Understanding What You're Seeing in the App
Understanding What You Are Seeing in the App
The Meshtastic app surface area can seem dense at first. This page decodes the most important numbers and indicators you will encounter day-to-day, so you can read the mesh like a map instead of a wall of jargon.
SNR (Signal-to-Noise Ratio)
SNR is displayed in dB (decibels) and measures how much stronger your desired signal is compared to the background noise. In LoRa:
- Positive SNR (e.g., +5 dB): Strong signal, well above the noise floor. Excellent conditions.
- Slightly negative SNR (e.g., -5 to -8 dB): Normal for LoRa. The spread-spectrum modulation allows LoRa to decode packets even when the signal is below the noise floor - this is one of LoRa key advantages over conventional radios.
- Very negative SNR (e.g., -15 dB or worse): The signal is barely decodable. Packets at this level will have high error rates. Increasing distance or obstacles will push it past the decoding threshold entirely.
A rough rule: anything better than -10 dB SNR is good for reliable communication. Below -15 dB, expect occasional dropped packets.
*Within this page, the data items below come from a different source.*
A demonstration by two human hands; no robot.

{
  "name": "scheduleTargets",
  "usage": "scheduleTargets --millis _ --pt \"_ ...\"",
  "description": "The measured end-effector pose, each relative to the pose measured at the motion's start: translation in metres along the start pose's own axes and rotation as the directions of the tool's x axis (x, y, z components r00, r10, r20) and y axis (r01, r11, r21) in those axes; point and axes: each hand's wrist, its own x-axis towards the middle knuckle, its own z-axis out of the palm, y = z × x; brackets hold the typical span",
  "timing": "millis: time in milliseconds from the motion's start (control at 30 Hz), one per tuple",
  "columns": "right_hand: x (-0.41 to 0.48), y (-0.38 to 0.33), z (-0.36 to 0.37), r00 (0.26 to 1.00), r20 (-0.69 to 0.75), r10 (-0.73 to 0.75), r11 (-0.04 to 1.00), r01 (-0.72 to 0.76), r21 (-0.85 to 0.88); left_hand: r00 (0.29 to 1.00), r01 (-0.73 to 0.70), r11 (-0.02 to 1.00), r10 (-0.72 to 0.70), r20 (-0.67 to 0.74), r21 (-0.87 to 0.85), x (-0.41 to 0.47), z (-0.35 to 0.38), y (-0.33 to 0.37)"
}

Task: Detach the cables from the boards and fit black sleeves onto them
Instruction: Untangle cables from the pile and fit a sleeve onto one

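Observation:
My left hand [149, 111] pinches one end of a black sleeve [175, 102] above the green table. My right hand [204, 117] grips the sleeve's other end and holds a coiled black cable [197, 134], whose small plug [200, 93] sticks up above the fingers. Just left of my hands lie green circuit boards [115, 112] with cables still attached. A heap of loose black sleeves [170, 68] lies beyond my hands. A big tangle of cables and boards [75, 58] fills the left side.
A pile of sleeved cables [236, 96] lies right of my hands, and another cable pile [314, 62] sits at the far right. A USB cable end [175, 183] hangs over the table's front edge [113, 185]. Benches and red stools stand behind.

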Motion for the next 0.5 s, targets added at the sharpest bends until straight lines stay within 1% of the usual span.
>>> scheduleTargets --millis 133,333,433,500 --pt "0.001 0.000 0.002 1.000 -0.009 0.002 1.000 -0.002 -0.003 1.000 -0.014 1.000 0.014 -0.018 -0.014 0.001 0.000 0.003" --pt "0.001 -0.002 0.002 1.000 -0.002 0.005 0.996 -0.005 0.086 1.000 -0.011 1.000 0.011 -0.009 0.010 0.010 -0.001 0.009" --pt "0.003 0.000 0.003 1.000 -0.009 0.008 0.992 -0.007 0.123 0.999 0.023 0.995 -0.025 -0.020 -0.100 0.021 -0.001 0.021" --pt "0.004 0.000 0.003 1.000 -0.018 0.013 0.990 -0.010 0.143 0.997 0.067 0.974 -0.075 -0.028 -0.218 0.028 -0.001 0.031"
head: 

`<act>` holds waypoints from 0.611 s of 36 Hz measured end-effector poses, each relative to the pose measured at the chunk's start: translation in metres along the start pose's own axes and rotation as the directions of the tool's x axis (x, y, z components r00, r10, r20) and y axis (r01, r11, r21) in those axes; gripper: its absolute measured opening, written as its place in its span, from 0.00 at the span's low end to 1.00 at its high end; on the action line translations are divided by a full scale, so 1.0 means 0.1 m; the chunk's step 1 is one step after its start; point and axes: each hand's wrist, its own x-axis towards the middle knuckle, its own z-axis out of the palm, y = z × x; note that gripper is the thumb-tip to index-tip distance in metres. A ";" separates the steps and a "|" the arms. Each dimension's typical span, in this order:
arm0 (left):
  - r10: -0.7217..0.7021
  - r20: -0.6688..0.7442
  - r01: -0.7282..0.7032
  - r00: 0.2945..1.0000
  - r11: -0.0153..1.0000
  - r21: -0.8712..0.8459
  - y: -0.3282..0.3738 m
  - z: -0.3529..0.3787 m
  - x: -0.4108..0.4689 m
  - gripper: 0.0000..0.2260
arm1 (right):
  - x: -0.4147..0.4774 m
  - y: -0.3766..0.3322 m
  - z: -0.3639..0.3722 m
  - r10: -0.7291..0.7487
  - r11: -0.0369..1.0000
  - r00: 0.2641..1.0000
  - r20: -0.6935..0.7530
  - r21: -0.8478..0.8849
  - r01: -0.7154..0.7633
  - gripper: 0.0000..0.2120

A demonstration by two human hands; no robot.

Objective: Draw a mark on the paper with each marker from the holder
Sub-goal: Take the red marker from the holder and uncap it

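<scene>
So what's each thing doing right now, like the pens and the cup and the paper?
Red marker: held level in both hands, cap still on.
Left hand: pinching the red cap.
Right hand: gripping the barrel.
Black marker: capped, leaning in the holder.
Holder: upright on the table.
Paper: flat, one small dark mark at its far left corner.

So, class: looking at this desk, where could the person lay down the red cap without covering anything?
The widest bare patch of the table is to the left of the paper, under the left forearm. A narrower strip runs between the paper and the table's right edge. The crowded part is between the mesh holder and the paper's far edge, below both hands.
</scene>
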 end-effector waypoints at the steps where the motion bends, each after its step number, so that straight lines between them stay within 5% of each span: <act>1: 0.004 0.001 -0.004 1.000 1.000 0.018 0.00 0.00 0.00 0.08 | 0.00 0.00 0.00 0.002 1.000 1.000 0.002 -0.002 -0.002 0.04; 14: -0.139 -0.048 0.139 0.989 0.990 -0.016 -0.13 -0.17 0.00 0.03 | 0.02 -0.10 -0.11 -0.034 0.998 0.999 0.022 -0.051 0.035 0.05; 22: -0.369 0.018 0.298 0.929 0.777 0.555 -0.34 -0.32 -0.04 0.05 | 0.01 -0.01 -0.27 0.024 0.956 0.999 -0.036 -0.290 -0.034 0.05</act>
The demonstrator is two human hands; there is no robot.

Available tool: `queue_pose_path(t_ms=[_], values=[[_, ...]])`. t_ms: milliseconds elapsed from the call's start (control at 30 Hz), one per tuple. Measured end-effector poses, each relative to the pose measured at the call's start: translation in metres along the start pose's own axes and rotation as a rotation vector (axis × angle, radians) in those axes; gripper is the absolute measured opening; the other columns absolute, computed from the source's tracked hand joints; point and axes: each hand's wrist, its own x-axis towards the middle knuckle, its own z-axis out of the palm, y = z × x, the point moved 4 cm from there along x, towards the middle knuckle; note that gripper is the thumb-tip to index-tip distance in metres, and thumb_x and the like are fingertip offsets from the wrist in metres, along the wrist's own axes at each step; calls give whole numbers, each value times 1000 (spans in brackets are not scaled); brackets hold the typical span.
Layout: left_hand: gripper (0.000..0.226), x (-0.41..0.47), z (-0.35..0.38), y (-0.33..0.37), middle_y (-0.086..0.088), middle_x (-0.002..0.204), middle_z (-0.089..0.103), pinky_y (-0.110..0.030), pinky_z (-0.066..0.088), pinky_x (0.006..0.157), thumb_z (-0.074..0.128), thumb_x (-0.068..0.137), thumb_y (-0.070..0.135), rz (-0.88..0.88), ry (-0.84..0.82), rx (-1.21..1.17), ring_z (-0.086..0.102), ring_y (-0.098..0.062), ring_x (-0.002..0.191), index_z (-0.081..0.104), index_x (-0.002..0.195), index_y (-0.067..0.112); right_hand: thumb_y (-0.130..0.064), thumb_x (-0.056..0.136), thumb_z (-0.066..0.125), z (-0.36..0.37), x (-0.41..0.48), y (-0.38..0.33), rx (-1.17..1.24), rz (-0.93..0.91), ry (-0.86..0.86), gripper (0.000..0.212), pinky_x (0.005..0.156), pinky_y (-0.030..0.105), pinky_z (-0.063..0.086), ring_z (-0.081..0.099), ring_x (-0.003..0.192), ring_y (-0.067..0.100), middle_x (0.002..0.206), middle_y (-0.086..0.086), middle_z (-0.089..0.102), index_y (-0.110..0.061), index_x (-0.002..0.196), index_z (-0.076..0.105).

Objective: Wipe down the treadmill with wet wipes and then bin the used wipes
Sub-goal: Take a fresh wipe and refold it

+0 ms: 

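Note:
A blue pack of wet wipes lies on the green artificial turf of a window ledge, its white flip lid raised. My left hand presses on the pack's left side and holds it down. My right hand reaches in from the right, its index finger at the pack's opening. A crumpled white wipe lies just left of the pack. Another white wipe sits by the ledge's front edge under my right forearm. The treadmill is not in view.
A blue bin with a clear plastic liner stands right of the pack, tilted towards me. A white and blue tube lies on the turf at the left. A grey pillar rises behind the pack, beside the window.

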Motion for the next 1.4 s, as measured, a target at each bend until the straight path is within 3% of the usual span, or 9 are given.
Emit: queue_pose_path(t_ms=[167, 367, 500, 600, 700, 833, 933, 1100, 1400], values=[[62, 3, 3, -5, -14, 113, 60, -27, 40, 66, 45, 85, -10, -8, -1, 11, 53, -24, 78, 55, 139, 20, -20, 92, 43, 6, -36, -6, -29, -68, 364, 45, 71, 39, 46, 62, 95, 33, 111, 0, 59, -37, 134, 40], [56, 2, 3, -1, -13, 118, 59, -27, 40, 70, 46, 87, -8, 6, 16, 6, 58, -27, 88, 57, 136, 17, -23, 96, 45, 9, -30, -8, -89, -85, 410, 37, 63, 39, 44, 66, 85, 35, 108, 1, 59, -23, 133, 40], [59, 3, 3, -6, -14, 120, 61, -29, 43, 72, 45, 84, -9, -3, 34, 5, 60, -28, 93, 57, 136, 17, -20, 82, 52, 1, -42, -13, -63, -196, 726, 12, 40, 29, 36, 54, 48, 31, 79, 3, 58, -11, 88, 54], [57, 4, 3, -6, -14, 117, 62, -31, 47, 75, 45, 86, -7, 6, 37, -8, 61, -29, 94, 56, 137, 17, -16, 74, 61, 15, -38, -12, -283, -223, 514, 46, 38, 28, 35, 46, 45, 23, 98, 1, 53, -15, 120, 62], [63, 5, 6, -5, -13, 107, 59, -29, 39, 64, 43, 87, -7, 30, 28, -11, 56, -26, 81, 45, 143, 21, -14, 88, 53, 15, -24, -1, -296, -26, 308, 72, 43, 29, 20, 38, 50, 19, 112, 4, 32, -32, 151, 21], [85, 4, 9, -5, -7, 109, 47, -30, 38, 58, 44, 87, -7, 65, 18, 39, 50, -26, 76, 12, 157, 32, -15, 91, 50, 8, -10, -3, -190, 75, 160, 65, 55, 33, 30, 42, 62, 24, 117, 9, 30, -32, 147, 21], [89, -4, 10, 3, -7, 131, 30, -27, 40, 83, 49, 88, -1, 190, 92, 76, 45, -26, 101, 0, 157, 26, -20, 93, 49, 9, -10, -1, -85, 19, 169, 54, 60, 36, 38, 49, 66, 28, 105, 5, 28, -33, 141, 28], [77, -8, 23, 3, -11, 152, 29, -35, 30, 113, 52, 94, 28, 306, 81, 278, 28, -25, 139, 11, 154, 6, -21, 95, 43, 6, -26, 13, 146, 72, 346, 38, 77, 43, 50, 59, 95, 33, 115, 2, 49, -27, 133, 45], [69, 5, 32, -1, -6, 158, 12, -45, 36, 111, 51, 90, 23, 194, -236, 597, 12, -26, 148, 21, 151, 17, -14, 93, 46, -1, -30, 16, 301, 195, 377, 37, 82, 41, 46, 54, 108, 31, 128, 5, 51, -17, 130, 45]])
RSSI (Received Signal Strength Indicator)
RSSI measures the absolute power of the received signal in dBm (decibel-milliwatts). Unlike SNR, RSSI does not account for background noise - it is just the raw signal level.
- -90 dBm or better: Excellent for LoRa. Short to medium range with good antenna alignment.
- -100 to -110 dBm: Typical for medium range or one hop through a building.
- -120 dBm: Approximately the noise floor. Packets at this level are at the edge of decodability.
- -130 dBm or worse: Below noise floor - the signal will not decode reliably.
LoRa sensitivity goes down to around -137 dBm under ideal conditions with high spreading factors, which is why it achieves multi-kilometer range with milliwatt transmit power.
Via 2 hops - what does this mean?
When a message shows via 2 hops, it means the packet traveled through 2 intermediate relay nodes to reach you. A direct connection (0 hops) means your node heard the sender radio transmission directly. Hops increase latency slightly and are subject to the hop limit (default 3), meaning a packet can traverse at most 3 intermediate nodes before being dropped.
Battery icon
The battery percentage shown for each node in the node list is reported by that node itself and transmitted as telemetry. It represents the battery voltage converted to a percentage by the remote node firmware. Values of 0% or 100% sometimes indicate the node is on USB power (and the firmware reports full charge) or that telemetry is not configured. 0% does not necessarily mean the node is dead - it may just mean it is plugged in and the firmware reports nominal voltage.
Last heard timestamp
This is when your node most recently received any packet from that node - whether a message, a position report, or a telemetry update. Nodes that broadcast position or telemetry on a schedule will update this timestamp even when no messages are being sent. If last heard is more than an hour ago, the node may be out of range, powered off, or on a slow telemetry interval.
Channel utilization percentage
This is the fraction of airtime on your channel that has been used by transmissions in the recent window (typically the last 15 minutes). It includes your own transmissions and every packet your node hears from others. The Meshtastic project recommends keeping this below 25%. Above that, collision probability rises quickly because LoRa is a half-duplex medium - only one node can transmit on a channel at a time, and there is no collision detection. High utilization means messages are failing silently.
Node ID format - what is !ab12cd34?
Every Meshtastic node has a unique node ID in the format !xxxxxxxx where the eight hex digits represent the last 4 bytes of the device hardware MAC address. For example, !ab12cd34 means the MAC address ends in AB:12:CD:34. This ID is permanent and tied to the hardware - it does not change when you re-flash firmware or change settings. It is used internally for routing addressed messages and for deduplication in the mesh protocol.